Jaro jaro-10kbq at sympatico.ca
Wed Jul 2 17:00:31 CDT 2008

Presumably this will affect all sorts of Rad users ?


Radioactive cocktail: Blending waste won't lessen the danger
Tribune Editorial
Article Last Updated: 07/01/2008 05:37:06 PM MDT

Officials from our nation's nuclear power industry have devised a magical
mathematical formula that miraculously transforms dangerous Class B and
Class C nuclear waste into less-ominous Class A waste. Anxious to dispose of
their radioactive garbage, they pitched the proposal to the federal Nuclear
Regulatory Commission last week.
    Now, all it will take is a few foolish strokes of the rule-writing pen
at the NRC, and the industry will be allowed to mix waste from each category
to achieve a blend that qualifies as Class A. That, in turn, would open the
door for disposal of hotter waste at EnergySolutions' radioactive waste
landfill in Tooele County, circumventing a Utah law that prohibits the more
dangerous waste classifications.
    The trouble is, the formula defies the associative property of
mathematics, the laws of science and the canons of common sense. The only
way to make A + B + C = A is to remove B and C from the equation.

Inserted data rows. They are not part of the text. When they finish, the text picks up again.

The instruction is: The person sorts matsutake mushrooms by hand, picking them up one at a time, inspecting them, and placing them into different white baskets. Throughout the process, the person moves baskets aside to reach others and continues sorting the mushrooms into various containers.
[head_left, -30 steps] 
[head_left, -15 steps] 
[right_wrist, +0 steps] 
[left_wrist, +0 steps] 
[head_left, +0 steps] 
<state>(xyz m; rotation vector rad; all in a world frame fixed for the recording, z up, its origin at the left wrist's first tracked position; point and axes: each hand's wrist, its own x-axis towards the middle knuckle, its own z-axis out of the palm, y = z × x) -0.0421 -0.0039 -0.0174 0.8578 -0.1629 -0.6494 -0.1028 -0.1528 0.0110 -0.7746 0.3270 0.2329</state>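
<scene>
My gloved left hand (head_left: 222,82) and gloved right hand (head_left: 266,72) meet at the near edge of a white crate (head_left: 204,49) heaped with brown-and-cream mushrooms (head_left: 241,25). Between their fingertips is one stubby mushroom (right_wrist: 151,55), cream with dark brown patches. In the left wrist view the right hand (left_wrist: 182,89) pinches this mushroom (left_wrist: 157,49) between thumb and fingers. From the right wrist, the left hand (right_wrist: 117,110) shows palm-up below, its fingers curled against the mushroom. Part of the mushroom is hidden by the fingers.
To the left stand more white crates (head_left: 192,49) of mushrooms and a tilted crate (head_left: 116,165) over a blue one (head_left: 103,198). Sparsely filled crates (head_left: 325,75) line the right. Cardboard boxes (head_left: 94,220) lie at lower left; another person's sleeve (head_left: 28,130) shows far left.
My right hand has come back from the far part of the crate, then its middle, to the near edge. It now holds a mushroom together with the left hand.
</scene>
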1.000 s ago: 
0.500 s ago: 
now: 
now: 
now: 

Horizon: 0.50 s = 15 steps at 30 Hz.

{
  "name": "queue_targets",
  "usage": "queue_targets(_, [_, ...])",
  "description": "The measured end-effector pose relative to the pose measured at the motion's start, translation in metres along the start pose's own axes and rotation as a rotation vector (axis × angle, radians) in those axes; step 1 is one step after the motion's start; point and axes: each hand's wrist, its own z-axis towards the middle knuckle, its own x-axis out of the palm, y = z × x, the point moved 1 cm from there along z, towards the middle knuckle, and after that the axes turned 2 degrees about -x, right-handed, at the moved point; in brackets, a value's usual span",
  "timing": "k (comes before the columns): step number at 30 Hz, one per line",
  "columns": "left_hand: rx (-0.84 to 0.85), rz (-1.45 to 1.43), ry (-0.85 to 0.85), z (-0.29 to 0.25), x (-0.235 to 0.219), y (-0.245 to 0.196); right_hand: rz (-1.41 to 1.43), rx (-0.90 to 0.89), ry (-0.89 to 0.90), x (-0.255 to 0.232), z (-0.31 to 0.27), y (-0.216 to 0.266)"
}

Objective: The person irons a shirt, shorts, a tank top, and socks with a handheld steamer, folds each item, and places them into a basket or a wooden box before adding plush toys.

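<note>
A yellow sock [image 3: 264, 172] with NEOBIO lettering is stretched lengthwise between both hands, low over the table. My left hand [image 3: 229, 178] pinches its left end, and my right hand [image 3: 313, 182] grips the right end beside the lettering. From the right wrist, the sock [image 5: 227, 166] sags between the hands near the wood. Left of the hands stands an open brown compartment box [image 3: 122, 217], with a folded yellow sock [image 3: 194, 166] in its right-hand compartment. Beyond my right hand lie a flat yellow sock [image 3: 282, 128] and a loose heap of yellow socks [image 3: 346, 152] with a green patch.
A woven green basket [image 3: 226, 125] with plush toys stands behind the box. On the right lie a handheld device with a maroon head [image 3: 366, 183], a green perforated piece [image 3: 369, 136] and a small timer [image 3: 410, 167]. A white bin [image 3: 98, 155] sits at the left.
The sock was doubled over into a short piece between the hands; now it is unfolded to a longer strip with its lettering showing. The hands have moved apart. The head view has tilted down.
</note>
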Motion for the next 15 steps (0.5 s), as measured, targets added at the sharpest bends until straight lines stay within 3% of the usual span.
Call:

    Simply put, dilution is not the solution to pollution. No matter how you
mix it, or how long you stir, the nature of the materials won't change. The
Class B waste in the mix will still be hazardous for 300 years, and the
Class C waste will still be hazardous for 500 years. Only time, and we're
talking centuries, can render nuclear waste benign.

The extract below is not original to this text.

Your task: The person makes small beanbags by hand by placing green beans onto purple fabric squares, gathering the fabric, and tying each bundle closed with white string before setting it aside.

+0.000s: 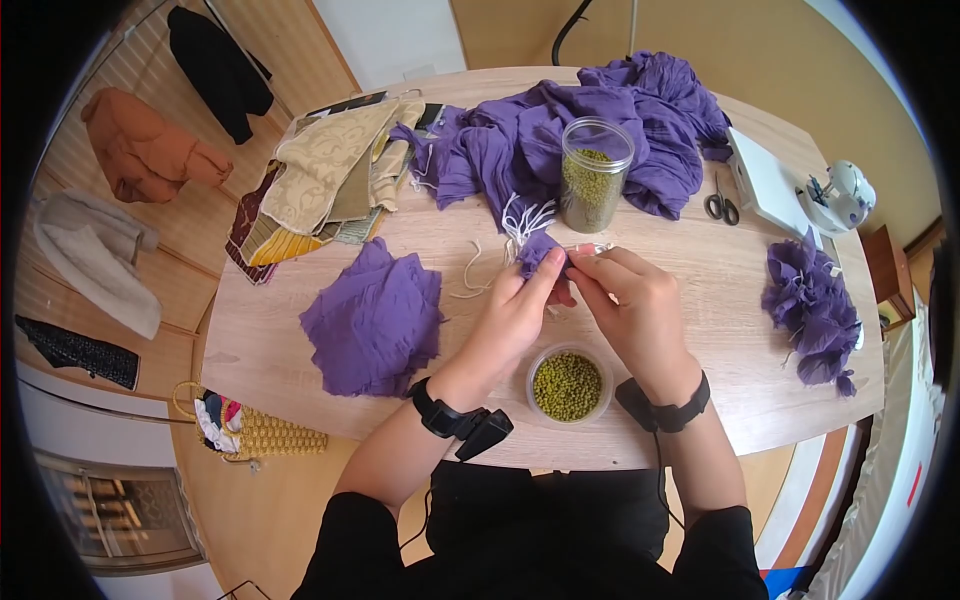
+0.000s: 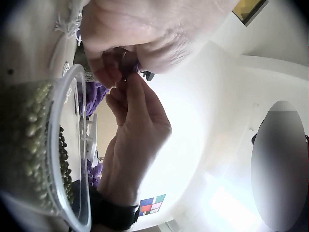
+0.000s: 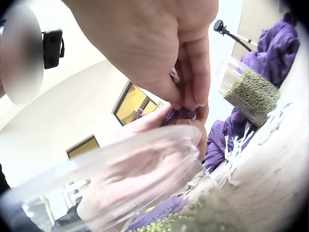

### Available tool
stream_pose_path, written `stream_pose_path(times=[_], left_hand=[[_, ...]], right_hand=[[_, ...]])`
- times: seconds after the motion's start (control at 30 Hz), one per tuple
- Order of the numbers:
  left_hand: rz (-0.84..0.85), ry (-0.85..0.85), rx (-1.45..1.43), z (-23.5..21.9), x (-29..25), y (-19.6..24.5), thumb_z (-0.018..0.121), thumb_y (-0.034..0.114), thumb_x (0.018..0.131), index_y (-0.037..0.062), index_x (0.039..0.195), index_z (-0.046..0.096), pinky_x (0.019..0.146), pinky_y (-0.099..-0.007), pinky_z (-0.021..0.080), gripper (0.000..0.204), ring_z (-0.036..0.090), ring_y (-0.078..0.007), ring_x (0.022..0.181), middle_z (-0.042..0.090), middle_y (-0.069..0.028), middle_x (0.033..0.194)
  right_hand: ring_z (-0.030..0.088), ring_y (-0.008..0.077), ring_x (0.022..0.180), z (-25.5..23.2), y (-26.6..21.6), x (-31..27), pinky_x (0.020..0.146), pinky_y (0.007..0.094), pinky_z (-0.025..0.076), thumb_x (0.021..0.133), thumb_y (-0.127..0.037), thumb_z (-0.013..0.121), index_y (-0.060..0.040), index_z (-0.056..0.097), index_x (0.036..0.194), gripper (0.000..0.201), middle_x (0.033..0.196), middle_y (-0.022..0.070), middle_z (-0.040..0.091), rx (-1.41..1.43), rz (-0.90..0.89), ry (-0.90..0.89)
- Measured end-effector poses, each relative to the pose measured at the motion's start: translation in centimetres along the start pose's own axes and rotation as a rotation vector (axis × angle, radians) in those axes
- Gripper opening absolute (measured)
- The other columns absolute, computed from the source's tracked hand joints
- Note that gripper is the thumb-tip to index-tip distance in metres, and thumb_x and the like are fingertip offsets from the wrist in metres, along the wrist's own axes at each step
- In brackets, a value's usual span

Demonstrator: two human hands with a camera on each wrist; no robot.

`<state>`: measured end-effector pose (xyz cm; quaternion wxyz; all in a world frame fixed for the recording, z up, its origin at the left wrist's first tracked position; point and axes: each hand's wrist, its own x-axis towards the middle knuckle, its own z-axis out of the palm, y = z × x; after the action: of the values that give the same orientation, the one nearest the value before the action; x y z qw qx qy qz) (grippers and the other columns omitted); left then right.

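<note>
Above the tabletop both hands meet at a small piece of purple cloth [image 1: 537, 250]. The left hand [image 1: 518, 310] pinches the cloth between thumb and fingers. Fingertips of the right hand [image 1: 632, 300] pinch its right edge, and a bit of white string shows by them. In the right wrist view the cloth [image 3: 185, 114] is mostly hidden by the fingers. Below the hands stands an open clear tub of green beans [image 1: 567, 387]. White strings [image 1: 525, 222] lie just behind the cloth.
A tall bean jar [image 1: 597, 180] stands before heaped purple fabric [image 1: 510, 130]. Stacked purple squares [image 1: 375, 320] and patterned cloths [image 1: 330, 165] lie left. Scissors [image 1: 721, 207], a white board [image 1: 770, 180], a small white machine [image 1: 850, 195] and a purple ruffled bundle [image 1: 812, 310] are right.
</note>
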<state>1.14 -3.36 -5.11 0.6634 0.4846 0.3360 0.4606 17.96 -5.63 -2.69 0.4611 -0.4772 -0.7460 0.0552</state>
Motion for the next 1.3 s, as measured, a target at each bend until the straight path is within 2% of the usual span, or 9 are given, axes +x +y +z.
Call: stream_pose_path(times=[0.2,0.3,0.37,0.47,0.83,1.03,1.1,1.2,1.3], left_hand=[[0.003,0.002,-0.008,0.2,0.0,-1.0,0.054,0.032,0.114,0.0,0.129,0.069,0.088,-0.0273,0.052,0.038,0.064,-0.0103,0.096,0.07,-0.0015,0.106],[0.033,-0.038,-0.178,0.5,-0.3,0.2,0.056,0.022,0.112,-0.0009,0.127,0.069,0.093,-0.0289,0.051,0.031,0.066,-0.0121,0.098,0.071,-0.0048,0.111],[0.116,-0.06,-0.169,0.4,-0.1,-0.2,0.055,0.018,0.111,-0.0015,0.129,0.069,0.095,-0.0302,0.051,0.03,0.066,-0.0125,0.099,0.071,-0.0061,0.114],[0.207,-0.04,-0.189,1.0,-0.4,-0.5,0.055,0.013,0.11,-0.0018,0.131,0.069,0.098,-0.0318,0.051,0.03,0.066,-0.0128,0.1,0.072,-0.007,0.118],[0.115,0.083,-0.443,-0.5,-0.1,-1.1,0.069,0.013,0.105,-0.0008,0.118,0.075,0.095,-0.0312,0.052,0.02,0.066,-0.0099,0.1,0.075,-0.0033,0.111],[0.622,0.165,0.444,-1.7,0.4,1.9,0.084,0.003,0.087,0.008,0.099,0.082,0.1,-0.035,0.051,0.013,0.067,-0.0191,0.109,0.072,-0.0092,0.124],[0.989,0.1,0.896,-2.0,0.4,3.6,0.09,0.007,0.077,0.0144,0.09,0.083,0.108,-0.0454,0.048,0.017,0.063,-0.0295,0.126,0.069,-0.0137,0.136],[1.006,0.021,1.002,-1.5,-0.2,4.9,0.09,0.01,0.074,0.0196,0.087,0.084,0.109,-0.0442,0.047,0.017,0.053,-0.0326,0.141,0.068,-0.0051,0.142],[1.008,-0.131,0.945,-1.9,0.5,4.6,0.089,0.012,0.078,0.0168,0.088,0.08,0.104,-0.0411,0.048,0.014,0.065,-0.0269,0.129,0.075,-0.0028,0.129]], right_hand=[[0.074,0.0301,0.074,0.0,0.1,0.0,0.065,0.0366,0.059,0.091,-0.004,0.075,-0.0017,0.077,0.105,0.015,0.088,0.0127,0.073,-0.038,-0.001,0.028],[0.075,0.0215,0.074,0.3,0.4,-0.1,0.066,0.0312,0.059,0.095,-0.001,0.072,0.0009,0.076,0.108,0.013,0.088,0.0111,0.076,0.207,0.144,0.084],[0.074,0.0127,0.078,0.4,0.4,-0.2,0.07,0.0263,0.059,0.101,-0.001,0.068,0.0044,0.075,0.109,0.012,0.09,0.008,0.077,0.685,0.458,0.102],[0.072,0.0099,0.08,0.2,0.1,0.0,0.074,0.0246,0.06,0.103,-0.002,0.065,0.0065,0.074,0.109,0.013,0.092,0.0066,0.077,0.91,0.534,0.055],[0.07,0.0101,0.076,0.4,0.0,0.1,0.072,0.0245,0.058,0.103,-0.004,0.067,0.005,0.073,0.104,0.011,0.09,0.0064,0.075,1.004,0.624,-0.027],[0.068,0.0098,0.071,-1.2,1.7,0.7,0.068,0.0235,0.057,0.104,-0.008,0.068,0.0027,0.073,0.103,0.012,0.086,0.0049,0.073,1.159,0.704,-0.161],[0.068,0.0091,0.07,-2.2,1.9,0.9,0.067,0.0231,0.057,0.103,-0.009,0.069,0.0019,0.074,0.104,0.012,0.086,0.0045,0.073,1.122,0.743,-0.317],[0.067,0.0082,0.067,-3.0,2.5,1.2,0.065,0.0222,0.056,0.103,-0.009,0.069,0.001,0.074,0.104,0.011,0.084,0.0038,0.073,1.118,0.736,-0.489],[0.066,0.0069,0.064,-3.6,2.9,1.5,0.061,0.0218,0.055,0.102,-0.011,0.071,-0.0007,0.073,0.1,0.01,0.08,0.0019,0.072,1.05,0.735,-0.632]])
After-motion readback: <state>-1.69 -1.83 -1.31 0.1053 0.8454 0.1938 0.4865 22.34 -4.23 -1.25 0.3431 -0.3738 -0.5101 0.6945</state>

    Federal regulators need to see through the facade. The industry's
proposal, an act born of desperation, is nothing
more than a way to foist hotter waste on Utah, a state where the Legislature
has wisely banned all but Class A waste, which is considered safe after 100
    Obviously, after South Carolina this week closed the last remaining
Class B and C waste depository available for 36 states, the nuclear power
industry needs another place to toss its trash. And once again, the
radioactive waste facility within our bounds, and the profit-driven private
company that operates it, have proven to be attractive nuisances.
    Congress needs to move quickly to solve the problem and establish a
national disposal site for all radioactive waste. Until that happens,
nuclear power plant operators can store their poison at the plants that
produce them.
    Utah lawmakers and Gov. Jon Huntsman need to monitor this situation very
closely, and let their opinions be known. And should the NRC opt to rewrite
the rules to allow blending, the state Legislature should quickly rewrite
the law to ban blended waste from the state.